**Work instructions**
Set down every line of the data exactly, skipping the pictures.
### Material provided ###
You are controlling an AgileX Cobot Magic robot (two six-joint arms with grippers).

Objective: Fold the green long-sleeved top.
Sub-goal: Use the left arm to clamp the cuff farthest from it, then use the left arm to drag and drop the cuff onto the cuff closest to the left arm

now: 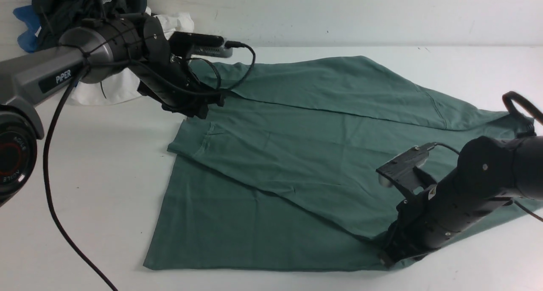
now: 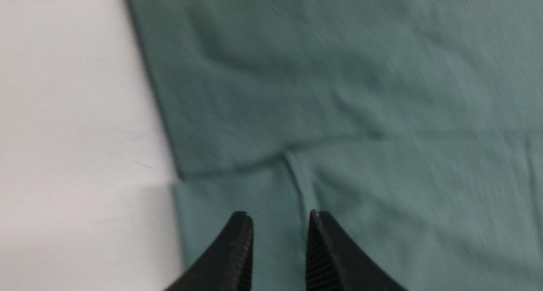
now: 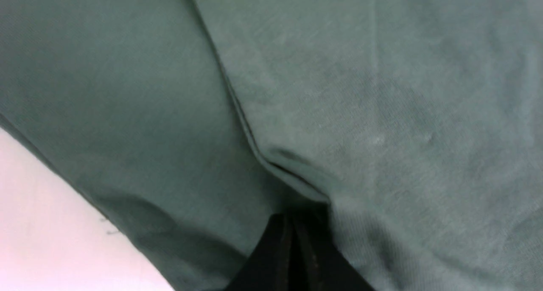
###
**Solution to the exercise**
You are controlling an AgileX Cobot Magic robot (two six-joint arms with grippers).

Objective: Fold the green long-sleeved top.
Sub-goal: Use the left arm to clamp the cuff farthest from it, then use the left arm to drag and drop the cuff onto the cuff closest to the left arm

now: 
now: 
now: 

The answer, as written, is complete.